◆ What you will do ◆
Copy each line of the following data that contains "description".
::: Data below
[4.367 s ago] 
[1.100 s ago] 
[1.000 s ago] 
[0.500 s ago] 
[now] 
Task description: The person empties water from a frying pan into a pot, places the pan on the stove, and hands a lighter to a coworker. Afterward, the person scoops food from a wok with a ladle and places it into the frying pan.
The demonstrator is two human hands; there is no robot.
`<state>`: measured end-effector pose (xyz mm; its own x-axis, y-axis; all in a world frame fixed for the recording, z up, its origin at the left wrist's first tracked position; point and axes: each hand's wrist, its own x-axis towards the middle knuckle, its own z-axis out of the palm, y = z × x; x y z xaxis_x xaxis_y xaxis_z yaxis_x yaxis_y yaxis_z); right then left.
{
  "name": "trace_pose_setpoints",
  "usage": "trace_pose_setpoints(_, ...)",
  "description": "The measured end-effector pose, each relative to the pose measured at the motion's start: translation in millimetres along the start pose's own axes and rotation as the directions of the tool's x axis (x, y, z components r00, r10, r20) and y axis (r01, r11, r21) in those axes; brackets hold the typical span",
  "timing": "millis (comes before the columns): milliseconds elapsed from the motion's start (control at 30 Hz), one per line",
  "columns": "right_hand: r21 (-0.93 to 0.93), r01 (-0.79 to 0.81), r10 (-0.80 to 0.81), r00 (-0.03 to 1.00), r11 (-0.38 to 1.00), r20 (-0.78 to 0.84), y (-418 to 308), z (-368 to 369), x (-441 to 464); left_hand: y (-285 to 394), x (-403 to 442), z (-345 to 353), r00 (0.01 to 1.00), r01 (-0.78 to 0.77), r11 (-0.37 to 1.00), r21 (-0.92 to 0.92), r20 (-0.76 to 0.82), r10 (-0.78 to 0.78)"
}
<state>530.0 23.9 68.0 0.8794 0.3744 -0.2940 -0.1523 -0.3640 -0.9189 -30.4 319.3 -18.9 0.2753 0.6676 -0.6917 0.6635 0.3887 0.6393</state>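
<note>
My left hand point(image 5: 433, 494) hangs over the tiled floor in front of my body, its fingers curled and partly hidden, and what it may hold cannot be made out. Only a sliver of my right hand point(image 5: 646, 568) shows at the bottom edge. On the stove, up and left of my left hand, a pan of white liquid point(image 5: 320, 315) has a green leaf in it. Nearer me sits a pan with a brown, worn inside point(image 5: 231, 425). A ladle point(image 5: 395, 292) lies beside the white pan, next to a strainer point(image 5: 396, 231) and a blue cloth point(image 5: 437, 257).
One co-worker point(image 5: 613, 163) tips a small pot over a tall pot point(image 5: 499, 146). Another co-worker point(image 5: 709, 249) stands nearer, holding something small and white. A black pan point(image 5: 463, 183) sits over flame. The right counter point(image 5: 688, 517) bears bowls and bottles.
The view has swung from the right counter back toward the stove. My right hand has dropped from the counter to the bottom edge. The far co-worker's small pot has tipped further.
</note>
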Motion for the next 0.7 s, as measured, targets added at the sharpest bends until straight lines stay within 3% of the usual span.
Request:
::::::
◆ Task solution ◆
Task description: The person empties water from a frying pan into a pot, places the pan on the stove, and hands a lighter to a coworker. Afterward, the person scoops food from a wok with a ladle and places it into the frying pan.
  "description": "The measured end-effector pose, each relative to the pose measured at the motion's start: translation in millimetres along the start pose's own axes and rotation as the directions of the tool's x axis (x, y, z components r00, r10, r20) and y axis (r01, r11, r21) in those axes; brackets hold the typical span",

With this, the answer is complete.